:: ACTIVITY ::
Lines from the one containing "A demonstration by" through the last line of the material below: print these exactly, and only these.

=== Section Start ===

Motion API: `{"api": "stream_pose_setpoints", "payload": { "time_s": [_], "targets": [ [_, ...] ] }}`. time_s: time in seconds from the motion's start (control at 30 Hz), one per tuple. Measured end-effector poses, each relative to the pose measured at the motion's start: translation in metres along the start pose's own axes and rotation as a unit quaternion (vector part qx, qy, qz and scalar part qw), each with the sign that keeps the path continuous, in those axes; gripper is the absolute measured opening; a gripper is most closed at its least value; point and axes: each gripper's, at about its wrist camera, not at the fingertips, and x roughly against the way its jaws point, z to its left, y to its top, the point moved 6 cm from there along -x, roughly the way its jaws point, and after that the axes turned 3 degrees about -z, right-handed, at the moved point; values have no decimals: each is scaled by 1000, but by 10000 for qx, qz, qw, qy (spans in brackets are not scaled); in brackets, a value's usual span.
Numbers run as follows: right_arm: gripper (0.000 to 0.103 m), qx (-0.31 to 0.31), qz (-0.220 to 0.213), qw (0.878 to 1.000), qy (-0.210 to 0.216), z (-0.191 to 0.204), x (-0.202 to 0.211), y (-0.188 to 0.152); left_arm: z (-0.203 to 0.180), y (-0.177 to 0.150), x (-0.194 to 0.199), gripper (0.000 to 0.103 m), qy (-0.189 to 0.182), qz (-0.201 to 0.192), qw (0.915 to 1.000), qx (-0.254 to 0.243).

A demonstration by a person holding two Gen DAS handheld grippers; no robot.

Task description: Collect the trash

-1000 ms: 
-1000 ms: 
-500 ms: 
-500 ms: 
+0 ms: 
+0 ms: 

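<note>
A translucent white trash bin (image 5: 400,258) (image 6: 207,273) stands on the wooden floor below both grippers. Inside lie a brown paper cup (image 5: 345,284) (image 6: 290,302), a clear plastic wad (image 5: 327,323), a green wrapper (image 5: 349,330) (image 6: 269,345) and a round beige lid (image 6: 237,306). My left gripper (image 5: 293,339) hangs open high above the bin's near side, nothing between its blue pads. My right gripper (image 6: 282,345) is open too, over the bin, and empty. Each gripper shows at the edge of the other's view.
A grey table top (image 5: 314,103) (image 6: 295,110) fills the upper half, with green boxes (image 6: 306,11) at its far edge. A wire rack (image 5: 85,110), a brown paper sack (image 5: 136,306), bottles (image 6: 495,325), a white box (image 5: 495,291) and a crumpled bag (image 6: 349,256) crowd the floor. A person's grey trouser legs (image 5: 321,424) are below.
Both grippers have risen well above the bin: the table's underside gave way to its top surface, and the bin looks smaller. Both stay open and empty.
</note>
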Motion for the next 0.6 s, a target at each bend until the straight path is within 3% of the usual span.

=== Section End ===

:: EXERCISE SOLUTION ::
A demonstration by a person holding two Gen DAS handheld grippers; no robot.

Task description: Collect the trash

-1000 ms: 
-1000 ms: 
-500 ms: 
-500 ms: 
+0 ms: 
+0 ms: 

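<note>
A translucent white trash bin (image 5: 400,258) (image 6: 207,273) stands on the wooden floor below both grippers. Inside lie a brown paper cup (image 5: 345,284) (image 6: 290,302), a clear plastic wad (image 5: 327,323), a green wrapper (image 5: 349,330) (image 6: 269,345) and a round beige lid (image 6: 237,306). My left gripper (image 5: 293,339) hangs open high above the bin's near side, nothing between its blue pads. My right gripper (image 6: 282,345) is open too, over the bin, and empty. Each gripper shows at the edge of the other's view.
A grey table top (image 5: 314,103) (image 6: 295,110) fills the upper half, with green boxes (image 6: 306,11) at its far edge. A wire rack (image 5: 85,110), a brown paper sack (image 5: 136,306), bottles (image 6: 495,325), a white box (image 5: 495,291) and a crumpled bag (image 6: 349,256) crowd the floor. A person's grey trouser legs (image 5: 321,424) are below.
Both grippers have risen well above the bin: the table's underside gave way to its top surface, and the bin looks smaller. Both stay open and empty.
</note>
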Motion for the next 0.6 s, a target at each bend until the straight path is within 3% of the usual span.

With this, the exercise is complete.